## Work required:
The line with "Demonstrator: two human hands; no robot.", the line with "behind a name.", and all lines between them in the material below: return these exactly, and no others.

## Given data:
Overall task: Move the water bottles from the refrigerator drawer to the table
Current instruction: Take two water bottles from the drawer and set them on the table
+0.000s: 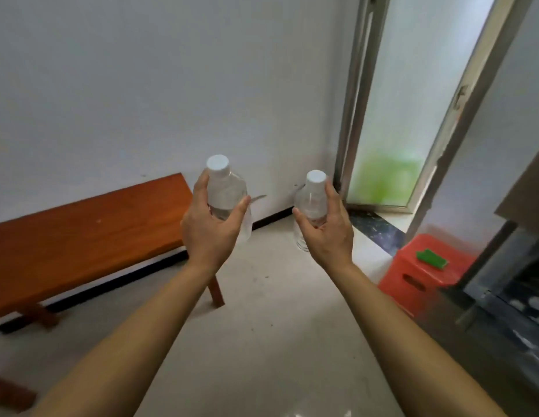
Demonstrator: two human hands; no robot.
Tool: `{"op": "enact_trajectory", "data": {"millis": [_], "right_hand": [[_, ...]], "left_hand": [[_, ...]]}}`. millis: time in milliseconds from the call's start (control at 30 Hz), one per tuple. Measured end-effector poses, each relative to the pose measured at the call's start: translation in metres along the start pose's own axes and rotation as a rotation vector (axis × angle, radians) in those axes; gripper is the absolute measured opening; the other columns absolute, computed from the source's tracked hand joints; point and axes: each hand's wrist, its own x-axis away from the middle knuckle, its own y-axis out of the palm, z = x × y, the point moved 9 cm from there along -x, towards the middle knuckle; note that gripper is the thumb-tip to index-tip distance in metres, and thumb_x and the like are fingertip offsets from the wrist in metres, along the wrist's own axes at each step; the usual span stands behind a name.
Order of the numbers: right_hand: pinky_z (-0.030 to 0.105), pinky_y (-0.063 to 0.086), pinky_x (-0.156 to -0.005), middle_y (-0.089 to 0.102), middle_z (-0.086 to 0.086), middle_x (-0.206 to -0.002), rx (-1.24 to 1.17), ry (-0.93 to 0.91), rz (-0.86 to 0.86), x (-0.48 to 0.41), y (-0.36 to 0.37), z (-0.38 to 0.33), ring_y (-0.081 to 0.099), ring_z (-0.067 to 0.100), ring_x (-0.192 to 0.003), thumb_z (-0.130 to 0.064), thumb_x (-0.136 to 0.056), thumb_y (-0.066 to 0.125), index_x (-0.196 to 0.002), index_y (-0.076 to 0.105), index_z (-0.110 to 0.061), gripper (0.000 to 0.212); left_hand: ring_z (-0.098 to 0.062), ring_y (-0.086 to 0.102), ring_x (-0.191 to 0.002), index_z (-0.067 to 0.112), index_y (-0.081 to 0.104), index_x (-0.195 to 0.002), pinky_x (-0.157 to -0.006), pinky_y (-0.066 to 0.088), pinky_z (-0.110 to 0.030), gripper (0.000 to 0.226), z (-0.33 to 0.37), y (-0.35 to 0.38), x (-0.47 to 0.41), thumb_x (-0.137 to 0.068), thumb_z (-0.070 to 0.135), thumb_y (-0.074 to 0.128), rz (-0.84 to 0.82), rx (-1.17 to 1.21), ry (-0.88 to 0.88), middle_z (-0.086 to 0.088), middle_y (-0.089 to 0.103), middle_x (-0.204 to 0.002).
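Both bottles were held upright in curled fingers, left bottle (pixel 227 192) in the left hand (pixel 211 228), right bottle (pixel 311 200) in the right hand (pixel 327 231), with the table (pixel 81 236) at nine o'clock, nearer the left.

I stand in a plain room of a home, it seems a kitchen corner. A low wooden table (pixel 81 233) stands against the bare white wall (pixel 142 85). The tiled floor (pixel 262 326) is pale. A frosted glass door (pixel 397 115) in a metal frame is on my right. A red plastic stool (pixel 421 275) bearing a green sponge (pixel 432 258) sits beside the blurred refrigerator (pixel 491 326).
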Motion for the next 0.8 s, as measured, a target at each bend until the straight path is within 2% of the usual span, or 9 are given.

## The completed task:
Demonstrator: two human hands; no robot.
Tool: `{"op": "enact_trajectory", "data": {"millis": [_], "right_hand": [[_, ...]], "left_hand": [[_, ...]]}}`. millis: time in milliseconds from the call's start (control at 30 Hz), one per tuple. Measured end-effector poses, each relative to the pose measured at the call's start: translation in metres along the start pose's own axes and rotation as a rotation vector (axis × angle, radians) in those axes; gripper is the absolute measured opening; the other columns absolute, computed from the source's tracked hand joints; point and axes: each hand's wrist, its own x-axis away from the middle knuckle, its own y-axis out of the palm, z = x × y, the point moved 9 cm from there along -x, towards the middle knuckle; note that gripper is the thumb-tip to index-tip distance in metres, and thumb_x and the like are fingertip offsets from the wrist in metres, along the wrist's own axes at each step; the usual span stands behind a name.

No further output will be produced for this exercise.